_WHAT THE TASK ASKS_: Leaving the pictures aside, return the listing exactly as it appears.

_RECORDED DATA_:
==========
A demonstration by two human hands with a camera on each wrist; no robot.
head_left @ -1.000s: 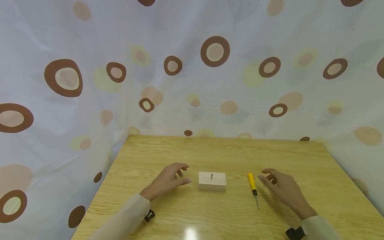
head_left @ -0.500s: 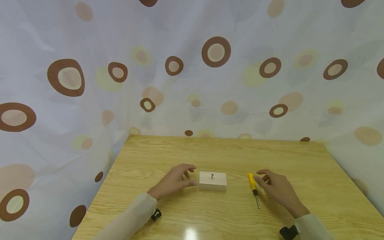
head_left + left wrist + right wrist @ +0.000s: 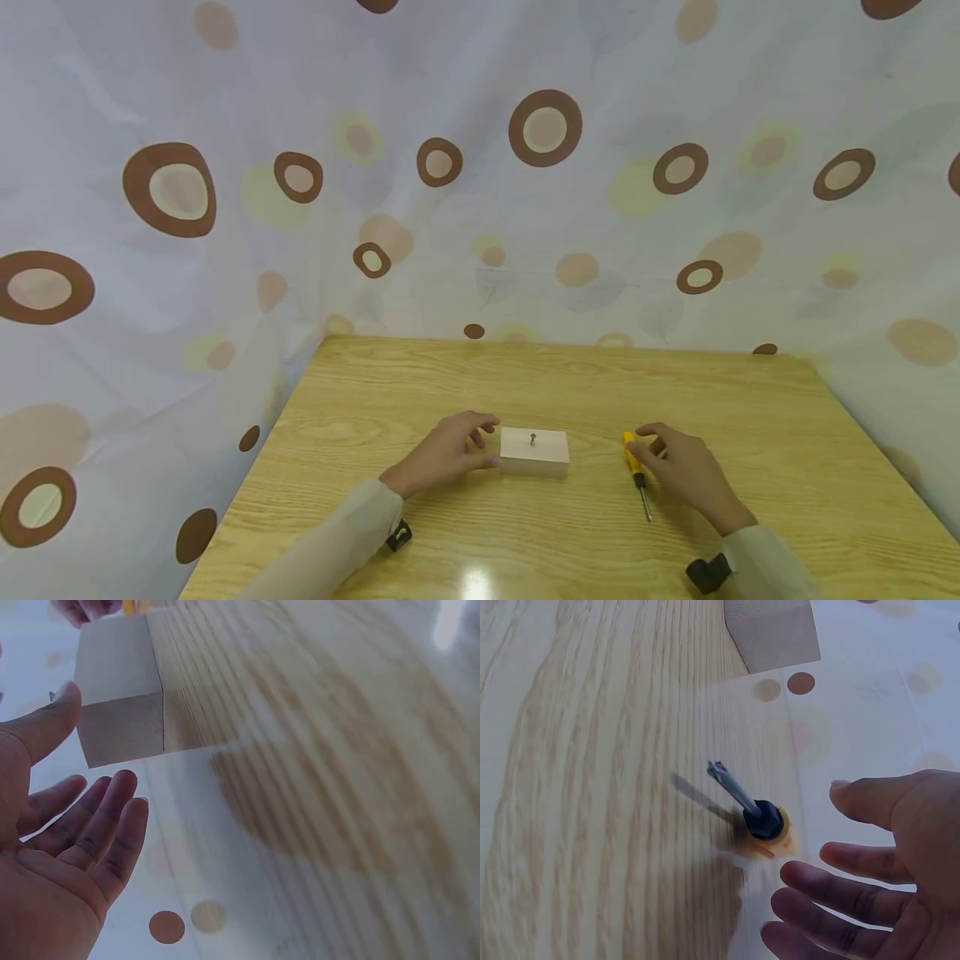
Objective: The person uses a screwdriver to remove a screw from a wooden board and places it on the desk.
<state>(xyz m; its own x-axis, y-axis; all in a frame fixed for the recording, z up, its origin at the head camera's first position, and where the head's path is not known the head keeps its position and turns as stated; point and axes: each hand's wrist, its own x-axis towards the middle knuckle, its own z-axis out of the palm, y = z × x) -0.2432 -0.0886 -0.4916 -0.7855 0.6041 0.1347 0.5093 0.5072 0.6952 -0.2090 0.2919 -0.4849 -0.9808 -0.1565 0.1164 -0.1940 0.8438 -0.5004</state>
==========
_FINAL ANSWER_:
A demonstration by two human hands with a camera on each wrist; no robot.
head_left @ -1.000s: 
head_left @ -0.500s: 
head_left + left wrist + right wrist @ +0.000s: 
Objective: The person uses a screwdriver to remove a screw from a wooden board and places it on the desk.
<state>(xyz m; its own x-axis, y-axis; all in a frame fixed for the recording, z up, its origin at the head camera's first position, and where the head's path is not known the head keeps its position and turns as stated; point and axes: each hand's wrist, its own x-axis towards the middle knuckle, its own z-axis out of the palm, y = z × x) -0.2432 -0.0886 -0.4916 -0.7855 0.6041 0.1347 0.5093 0.5072 0.6952 -0.2090 0.2919 -0.4849 -0.9808 -0.1565 0.1164 -0.1940 0.8438 -0.5004</state>

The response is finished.